Exercise details: Provide the number of lines below containing the word "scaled", without any other words.

== Records provided

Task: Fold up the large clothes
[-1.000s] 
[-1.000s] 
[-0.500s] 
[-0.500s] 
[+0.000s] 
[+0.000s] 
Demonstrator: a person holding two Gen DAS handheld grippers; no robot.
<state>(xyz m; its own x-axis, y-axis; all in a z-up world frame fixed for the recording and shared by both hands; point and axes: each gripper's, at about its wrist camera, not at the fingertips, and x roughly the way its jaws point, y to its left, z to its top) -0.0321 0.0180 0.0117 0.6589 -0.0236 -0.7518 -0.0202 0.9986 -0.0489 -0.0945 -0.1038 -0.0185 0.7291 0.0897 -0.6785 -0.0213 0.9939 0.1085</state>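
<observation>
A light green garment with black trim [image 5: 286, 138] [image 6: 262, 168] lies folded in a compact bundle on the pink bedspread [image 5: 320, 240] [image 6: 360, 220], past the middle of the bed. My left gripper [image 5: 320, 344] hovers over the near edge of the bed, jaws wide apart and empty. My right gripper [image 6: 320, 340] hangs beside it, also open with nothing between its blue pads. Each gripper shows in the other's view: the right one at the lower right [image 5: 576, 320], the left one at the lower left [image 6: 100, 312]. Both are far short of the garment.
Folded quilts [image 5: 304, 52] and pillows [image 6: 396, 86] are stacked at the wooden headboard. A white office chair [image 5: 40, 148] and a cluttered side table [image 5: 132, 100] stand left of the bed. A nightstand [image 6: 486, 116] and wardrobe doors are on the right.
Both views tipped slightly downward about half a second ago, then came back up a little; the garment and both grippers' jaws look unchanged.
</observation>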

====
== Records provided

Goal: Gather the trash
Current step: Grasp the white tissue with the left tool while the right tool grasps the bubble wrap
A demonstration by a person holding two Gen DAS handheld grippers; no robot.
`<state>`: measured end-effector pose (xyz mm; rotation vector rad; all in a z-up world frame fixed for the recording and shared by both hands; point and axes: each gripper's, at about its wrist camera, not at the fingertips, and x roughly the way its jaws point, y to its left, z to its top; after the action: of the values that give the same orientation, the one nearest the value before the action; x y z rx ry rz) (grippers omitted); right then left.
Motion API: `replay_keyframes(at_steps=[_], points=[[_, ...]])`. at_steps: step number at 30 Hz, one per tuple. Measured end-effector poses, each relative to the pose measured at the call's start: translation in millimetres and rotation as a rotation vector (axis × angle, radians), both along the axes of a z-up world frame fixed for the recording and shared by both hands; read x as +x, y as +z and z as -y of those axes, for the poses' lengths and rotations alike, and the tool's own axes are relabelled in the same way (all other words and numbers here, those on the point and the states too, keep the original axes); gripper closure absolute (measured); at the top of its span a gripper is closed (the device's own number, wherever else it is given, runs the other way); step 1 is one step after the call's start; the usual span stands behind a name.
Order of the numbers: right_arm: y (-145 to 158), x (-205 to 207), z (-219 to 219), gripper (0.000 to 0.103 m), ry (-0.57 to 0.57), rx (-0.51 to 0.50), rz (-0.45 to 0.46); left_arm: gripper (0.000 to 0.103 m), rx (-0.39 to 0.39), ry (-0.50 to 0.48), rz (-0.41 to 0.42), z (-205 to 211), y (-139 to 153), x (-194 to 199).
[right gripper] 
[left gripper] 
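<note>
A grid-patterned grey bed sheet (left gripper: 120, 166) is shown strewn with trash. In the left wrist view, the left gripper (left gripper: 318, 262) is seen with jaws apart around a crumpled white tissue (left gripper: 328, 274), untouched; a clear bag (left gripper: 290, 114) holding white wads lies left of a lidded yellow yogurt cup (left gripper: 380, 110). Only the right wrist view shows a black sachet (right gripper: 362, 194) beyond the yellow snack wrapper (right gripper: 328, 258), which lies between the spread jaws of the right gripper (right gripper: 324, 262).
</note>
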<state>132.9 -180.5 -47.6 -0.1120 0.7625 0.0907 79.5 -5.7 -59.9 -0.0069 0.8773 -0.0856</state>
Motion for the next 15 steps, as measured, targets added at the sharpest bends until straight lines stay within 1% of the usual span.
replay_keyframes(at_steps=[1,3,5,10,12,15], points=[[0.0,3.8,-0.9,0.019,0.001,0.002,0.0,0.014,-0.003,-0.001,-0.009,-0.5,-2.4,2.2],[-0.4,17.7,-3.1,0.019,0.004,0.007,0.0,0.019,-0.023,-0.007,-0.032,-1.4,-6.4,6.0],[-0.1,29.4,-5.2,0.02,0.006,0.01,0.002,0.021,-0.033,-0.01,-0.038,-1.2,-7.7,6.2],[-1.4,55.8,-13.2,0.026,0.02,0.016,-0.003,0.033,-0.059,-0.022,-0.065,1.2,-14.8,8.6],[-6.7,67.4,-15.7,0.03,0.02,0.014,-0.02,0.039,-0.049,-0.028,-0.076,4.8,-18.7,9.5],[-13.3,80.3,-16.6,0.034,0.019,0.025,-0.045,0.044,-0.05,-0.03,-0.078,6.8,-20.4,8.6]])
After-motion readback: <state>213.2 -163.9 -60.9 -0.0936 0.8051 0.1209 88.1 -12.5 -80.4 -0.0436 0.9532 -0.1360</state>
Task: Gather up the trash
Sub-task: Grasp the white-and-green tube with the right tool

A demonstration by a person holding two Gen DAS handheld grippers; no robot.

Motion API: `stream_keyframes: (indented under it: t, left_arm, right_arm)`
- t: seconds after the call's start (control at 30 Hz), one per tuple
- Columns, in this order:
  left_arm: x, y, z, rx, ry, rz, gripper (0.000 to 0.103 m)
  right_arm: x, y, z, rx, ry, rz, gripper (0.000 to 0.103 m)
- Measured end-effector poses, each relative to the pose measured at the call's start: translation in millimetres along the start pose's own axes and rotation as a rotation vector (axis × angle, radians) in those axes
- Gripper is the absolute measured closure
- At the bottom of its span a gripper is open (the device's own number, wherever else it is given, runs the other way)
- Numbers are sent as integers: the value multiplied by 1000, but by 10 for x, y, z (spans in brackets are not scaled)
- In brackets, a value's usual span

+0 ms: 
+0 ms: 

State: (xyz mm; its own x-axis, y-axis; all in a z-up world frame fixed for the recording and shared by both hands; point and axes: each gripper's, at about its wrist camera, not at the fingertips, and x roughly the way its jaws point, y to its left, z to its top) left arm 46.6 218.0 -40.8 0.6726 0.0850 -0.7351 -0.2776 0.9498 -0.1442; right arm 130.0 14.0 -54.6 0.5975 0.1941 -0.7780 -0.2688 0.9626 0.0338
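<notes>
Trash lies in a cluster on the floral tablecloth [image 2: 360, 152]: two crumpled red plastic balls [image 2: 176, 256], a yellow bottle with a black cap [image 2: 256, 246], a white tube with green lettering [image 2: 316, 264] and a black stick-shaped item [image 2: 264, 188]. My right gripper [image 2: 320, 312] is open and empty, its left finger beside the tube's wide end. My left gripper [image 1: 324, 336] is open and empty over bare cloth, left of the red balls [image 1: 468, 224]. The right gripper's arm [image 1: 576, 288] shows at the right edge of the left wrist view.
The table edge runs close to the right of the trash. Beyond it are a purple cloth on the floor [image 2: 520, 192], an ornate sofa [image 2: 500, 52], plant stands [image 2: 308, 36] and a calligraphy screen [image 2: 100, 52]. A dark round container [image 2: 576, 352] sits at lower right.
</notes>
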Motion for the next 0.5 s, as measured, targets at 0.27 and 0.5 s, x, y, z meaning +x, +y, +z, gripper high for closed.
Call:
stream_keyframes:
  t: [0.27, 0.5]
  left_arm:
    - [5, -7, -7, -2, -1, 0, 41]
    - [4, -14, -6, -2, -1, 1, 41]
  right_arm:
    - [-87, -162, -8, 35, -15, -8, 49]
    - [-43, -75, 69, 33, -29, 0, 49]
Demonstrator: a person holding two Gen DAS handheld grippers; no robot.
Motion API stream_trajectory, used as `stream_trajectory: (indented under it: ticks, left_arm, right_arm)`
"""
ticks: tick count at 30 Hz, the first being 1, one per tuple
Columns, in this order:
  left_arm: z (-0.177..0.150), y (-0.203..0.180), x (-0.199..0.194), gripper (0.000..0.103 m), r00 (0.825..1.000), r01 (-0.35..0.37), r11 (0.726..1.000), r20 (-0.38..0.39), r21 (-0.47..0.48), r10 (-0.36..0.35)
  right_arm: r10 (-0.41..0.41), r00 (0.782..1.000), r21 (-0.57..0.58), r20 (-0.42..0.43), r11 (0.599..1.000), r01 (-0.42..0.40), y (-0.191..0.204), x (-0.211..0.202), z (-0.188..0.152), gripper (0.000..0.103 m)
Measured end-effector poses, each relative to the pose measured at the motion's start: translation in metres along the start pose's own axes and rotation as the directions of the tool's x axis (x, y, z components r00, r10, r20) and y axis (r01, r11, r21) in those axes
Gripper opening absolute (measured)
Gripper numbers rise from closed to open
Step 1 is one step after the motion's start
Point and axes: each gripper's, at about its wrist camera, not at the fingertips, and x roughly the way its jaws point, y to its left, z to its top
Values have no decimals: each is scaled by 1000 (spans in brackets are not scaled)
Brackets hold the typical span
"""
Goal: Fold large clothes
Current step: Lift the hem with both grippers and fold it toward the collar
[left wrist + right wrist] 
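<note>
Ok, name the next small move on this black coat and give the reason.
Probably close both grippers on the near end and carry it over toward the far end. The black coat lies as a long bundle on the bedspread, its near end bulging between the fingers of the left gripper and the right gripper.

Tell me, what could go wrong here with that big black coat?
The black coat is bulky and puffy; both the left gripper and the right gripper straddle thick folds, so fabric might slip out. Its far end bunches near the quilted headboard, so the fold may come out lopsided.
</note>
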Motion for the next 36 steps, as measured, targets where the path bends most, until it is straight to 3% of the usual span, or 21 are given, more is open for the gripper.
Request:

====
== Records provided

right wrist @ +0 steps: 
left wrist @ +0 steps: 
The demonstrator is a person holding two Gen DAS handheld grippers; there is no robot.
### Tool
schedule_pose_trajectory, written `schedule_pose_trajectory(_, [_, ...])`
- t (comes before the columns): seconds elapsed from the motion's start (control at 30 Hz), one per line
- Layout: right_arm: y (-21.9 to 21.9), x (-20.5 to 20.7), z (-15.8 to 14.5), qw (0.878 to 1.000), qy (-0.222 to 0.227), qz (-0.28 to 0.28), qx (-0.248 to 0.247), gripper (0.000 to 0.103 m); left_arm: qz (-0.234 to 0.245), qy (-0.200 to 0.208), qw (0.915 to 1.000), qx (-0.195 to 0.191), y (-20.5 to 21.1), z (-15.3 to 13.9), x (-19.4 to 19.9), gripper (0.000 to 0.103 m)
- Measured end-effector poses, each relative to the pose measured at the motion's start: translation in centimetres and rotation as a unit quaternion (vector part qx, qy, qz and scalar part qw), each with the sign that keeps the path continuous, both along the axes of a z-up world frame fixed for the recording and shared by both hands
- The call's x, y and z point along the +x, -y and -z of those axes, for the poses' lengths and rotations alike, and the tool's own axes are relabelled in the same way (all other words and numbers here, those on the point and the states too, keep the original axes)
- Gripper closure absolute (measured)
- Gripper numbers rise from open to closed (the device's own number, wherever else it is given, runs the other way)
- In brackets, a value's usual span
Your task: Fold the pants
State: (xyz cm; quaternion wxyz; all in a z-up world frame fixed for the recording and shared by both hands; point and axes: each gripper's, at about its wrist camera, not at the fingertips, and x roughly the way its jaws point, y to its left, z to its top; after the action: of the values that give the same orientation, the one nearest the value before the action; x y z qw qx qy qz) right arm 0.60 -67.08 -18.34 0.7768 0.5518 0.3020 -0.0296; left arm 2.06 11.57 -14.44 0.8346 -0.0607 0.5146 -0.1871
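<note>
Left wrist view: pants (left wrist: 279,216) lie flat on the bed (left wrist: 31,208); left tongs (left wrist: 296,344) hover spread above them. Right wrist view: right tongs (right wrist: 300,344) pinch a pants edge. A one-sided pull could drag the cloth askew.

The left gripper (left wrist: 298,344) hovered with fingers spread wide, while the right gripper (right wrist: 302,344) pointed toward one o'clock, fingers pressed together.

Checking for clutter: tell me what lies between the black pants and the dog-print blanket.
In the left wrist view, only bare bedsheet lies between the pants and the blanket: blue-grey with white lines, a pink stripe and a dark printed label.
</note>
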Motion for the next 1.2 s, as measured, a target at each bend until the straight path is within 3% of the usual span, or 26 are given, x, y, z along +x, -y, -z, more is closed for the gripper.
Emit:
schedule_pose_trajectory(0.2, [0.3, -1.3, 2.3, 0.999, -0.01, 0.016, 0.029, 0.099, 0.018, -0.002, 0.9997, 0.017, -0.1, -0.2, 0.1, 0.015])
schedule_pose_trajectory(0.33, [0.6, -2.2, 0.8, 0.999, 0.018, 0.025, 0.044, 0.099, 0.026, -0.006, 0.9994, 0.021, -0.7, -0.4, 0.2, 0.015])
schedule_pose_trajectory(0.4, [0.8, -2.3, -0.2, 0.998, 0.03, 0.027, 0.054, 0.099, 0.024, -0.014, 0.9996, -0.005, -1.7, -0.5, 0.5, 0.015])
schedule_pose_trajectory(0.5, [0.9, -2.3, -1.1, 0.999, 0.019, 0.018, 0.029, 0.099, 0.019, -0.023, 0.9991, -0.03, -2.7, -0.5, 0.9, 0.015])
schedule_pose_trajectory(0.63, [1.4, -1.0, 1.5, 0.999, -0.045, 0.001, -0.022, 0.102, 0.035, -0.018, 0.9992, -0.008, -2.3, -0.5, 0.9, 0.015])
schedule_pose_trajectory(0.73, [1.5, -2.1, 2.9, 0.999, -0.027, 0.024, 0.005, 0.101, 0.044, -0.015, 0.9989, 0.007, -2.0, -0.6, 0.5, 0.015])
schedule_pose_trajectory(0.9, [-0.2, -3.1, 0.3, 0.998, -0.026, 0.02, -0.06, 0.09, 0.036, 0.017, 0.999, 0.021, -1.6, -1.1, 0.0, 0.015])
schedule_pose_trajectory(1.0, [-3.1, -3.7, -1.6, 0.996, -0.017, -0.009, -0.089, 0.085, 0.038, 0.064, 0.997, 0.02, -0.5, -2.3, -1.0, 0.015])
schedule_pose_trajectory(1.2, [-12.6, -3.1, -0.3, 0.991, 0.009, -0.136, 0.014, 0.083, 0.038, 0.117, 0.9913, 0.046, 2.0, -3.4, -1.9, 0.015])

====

Written answer: 2